(JNi.media) The island of Cyprus, a full member of the European Union since 2004, was partially occupied back in 1974 by an invading Turkish army, followed by the creation of the Turkish Republic of Northern Cyprus, which is currently recognized only by Turkey, which still keeps troops there, just in case. And so there’s no love lost between Greek Cypriots and Turks. It also explains why Cyprus has been such a close ally of Israel.
Last Thursday, the EU leadership, facing a harrowing tsunami of asylum seekers from the Middle East which is threatening to bring down their economy, turned to Ankara for help, namely, trying to reach a deal over how much it would cost the EU to get President Recep Tayyip Erdogan to keep all those millions of refugees of all colors and creed from crossing over to Europe.
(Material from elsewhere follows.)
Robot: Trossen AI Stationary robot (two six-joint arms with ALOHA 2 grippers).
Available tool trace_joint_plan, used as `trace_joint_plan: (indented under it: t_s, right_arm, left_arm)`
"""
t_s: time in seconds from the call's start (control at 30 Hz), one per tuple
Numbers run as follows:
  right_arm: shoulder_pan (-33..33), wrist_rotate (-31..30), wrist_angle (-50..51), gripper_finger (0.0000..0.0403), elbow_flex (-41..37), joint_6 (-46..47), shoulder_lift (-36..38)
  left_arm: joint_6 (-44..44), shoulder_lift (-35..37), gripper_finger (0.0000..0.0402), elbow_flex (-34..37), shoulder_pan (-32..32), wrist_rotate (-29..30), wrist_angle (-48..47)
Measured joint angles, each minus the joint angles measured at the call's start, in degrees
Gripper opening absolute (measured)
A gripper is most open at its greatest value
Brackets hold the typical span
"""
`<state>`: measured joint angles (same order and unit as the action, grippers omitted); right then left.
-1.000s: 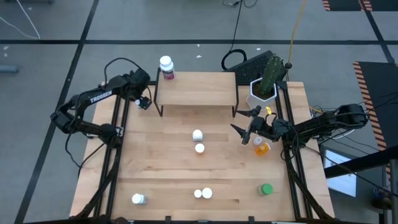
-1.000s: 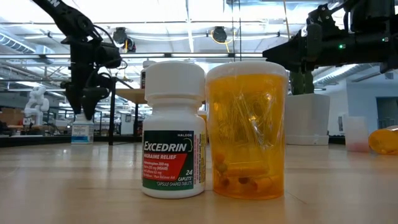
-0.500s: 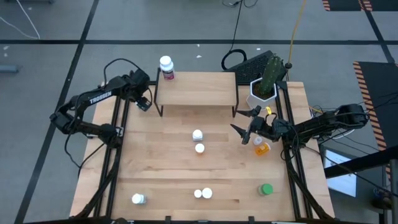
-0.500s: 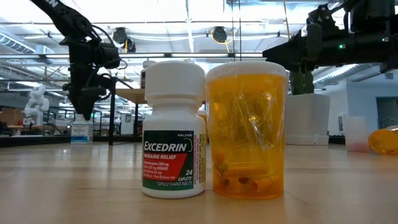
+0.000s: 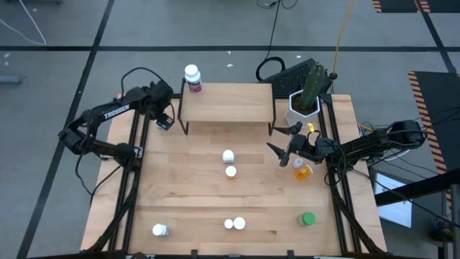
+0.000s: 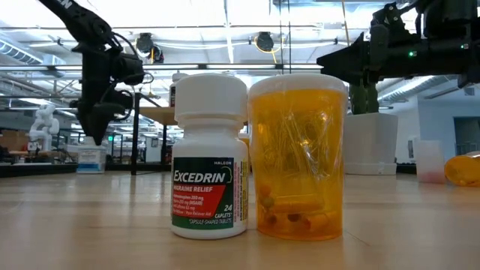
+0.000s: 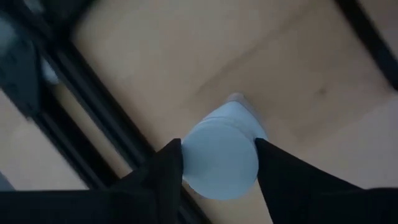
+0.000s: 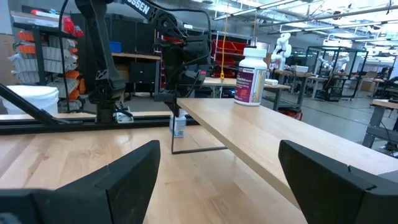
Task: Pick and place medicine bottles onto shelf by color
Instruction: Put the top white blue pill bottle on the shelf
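My left gripper is beside the shelf's left legs, shut on a small white medicine bottle, which the right wrist view also shows. My right gripper hovers open right of the shelf, next to an orange bottle lying on its side. A white bottle with a magenta label stands on the shelf's far left corner. Two white bottles stand mid-table. A white Excedrin bottle and an orange bottle stand together at the near edge. A green bottle and a white one sit nearby. My left gripper pinches the white bottle between its two fingers, one on each side of the white cap. The fingers come from above, pointing down. The bottle is upright below them; whether its base rests on the table or hangs just over it, I cannot tell.
A white hexagonal pot with a cactus stands at the far right, close behind my right gripper. A dark keyboard lies beyond the table's far edge. Bare wood stretches between the mid-table bottles and the near row.
My left gripper has sunk a little and drifted toward the table's left edge, and the white bottle below it has shifted the same way. My right arm has kept still.
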<state>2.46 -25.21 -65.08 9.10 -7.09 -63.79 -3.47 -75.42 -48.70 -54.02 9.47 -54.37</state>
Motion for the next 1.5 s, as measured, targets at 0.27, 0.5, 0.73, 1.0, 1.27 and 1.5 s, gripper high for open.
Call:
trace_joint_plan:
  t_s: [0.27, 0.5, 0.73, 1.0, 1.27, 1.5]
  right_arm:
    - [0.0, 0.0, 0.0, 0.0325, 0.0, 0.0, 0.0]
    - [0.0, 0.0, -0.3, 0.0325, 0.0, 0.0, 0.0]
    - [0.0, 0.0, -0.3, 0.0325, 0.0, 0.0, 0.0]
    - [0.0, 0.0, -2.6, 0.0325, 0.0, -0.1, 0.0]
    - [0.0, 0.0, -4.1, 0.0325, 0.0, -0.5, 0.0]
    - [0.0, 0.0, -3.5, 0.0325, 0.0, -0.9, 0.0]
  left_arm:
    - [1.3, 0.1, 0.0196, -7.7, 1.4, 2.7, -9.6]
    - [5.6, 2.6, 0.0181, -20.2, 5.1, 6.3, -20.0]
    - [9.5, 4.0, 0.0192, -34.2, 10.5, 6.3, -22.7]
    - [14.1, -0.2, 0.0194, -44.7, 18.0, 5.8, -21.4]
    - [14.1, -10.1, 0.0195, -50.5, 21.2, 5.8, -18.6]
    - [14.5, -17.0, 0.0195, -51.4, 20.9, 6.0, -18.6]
So far, as Sputnik reported Saturday, European Union leaders have agreed to pay Turkey $3.4 billion and to allow visa-free EU travel for Turkish citizens, if the Turks agree to help stem the tide of asylum-seekers crossing its borders to Europe.
Then, on Sunday, German Chancellor Angela Merkel visited Erdogan and told him she supported his country’s bid to join the EU — if only he help stop the refugee flow.
The Turks have been trying to enter the EU from its inception, and were getting very close to the prize, when, in June 2013, following Erdogan’s crackdown on mass demonstrations in Taksim Square, Istanbul, Germany blocked the new EU talks with Turkey.
Now Merkel is back with her hat in her hands, because she is facing harsh criticism at home for her decision to open Germany’s gates to the uncontrolled flood of asylum seekers, and now she can’t very well turn them away, and winter is approaching — so she’s turning to Erdogan.
At which point, on Monday, Cypriot Foreign Minister Ioannis Kasoulides said that Cyprus would not lift its veto on Turkey’s EU membership for “the reasons which still exist.”
By which he means the Turkish occupation army and the Turkish Republic of Northern Cyprus, both of which would have to fold before Cyprus gives its nod for Turks in Brussels.